DIRECTIONS FOR THIS TASK: Print the data exactly as it is given, please.

++++++++

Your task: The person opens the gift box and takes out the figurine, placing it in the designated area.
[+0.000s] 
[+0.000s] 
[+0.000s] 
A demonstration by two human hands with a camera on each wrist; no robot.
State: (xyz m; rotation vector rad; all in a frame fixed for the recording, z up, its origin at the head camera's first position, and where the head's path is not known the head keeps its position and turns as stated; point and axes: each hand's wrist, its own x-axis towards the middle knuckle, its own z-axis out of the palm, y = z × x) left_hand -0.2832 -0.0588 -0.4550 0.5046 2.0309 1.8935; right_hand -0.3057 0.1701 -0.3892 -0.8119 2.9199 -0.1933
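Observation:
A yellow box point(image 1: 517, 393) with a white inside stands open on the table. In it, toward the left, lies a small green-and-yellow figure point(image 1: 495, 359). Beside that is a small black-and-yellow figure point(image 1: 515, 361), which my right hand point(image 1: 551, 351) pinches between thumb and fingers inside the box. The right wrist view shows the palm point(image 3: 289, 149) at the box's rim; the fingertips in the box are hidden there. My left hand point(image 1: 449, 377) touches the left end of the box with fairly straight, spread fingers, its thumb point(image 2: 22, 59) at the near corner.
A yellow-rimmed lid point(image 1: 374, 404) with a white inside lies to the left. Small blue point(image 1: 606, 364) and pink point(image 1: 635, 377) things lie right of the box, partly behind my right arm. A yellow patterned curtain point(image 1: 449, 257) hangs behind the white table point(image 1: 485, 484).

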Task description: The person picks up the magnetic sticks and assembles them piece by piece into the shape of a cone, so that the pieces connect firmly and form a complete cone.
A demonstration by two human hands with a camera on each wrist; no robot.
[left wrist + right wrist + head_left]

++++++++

SOLUTION TO THE EXERCISE:
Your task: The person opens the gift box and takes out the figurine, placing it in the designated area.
[+0.000s] 
[+0.000s] 
[+0.000s] 
A demonstration by two human hands with a camera on each wrist; no robot.
State: (xyz m; rotation vector rad; all in a frame fixed for the recording, z up, its origin at the head camera's first position, and where the head's path is not known the head keeps its position and turns as stated; point and axes: each hand's wrist, its own x-axis towards the middle knuckle, its own z-axis out of the palm, y = z × x) left_hand -0.2832 -0.0588 -0.4550 0.5046 2.0309 1.8935; right_hand -0.3057 0.1701 -0.3892 -0.8119 2.9199 -0.1933
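Observation:
A yellow box point(image 1: 517, 393) with a white inside stands open on the table. In it, toward the left, lies a small green-and-yellow figure point(image 1: 495, 359). Beside that is a small black-and-yellow figure point(image 1: 515, 361), which my right hand point(image 1: 551, 351) pinches between thumb and fingers inside the box. The right wrist view shows the palm point(image 3: 289, 149) at the box's rim; the fingertips in the box are hidden there. My left hand point(image 1: 449, 377) touches the left end of the box with fairly straight, spread fingers, its thumb point(image 2: 22, 59) at the near corner.
A yellow-rimmed lid point(image 1: 374, 404) with a white inside lies to the left. Small blue point(image 1: 606, 364) and pink point(image 1: 635, 377) things lie right of the box, partly behind my right arm. A yellow patterned curtain point(image 1: 449, 257) hangs behind the white table point(image 1: 485, 484).
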
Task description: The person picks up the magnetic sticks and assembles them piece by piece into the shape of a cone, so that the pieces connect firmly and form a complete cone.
A demonstration by two human hands with a camera on each wrist; no robot.
[left wrist + right wrist + head_left]

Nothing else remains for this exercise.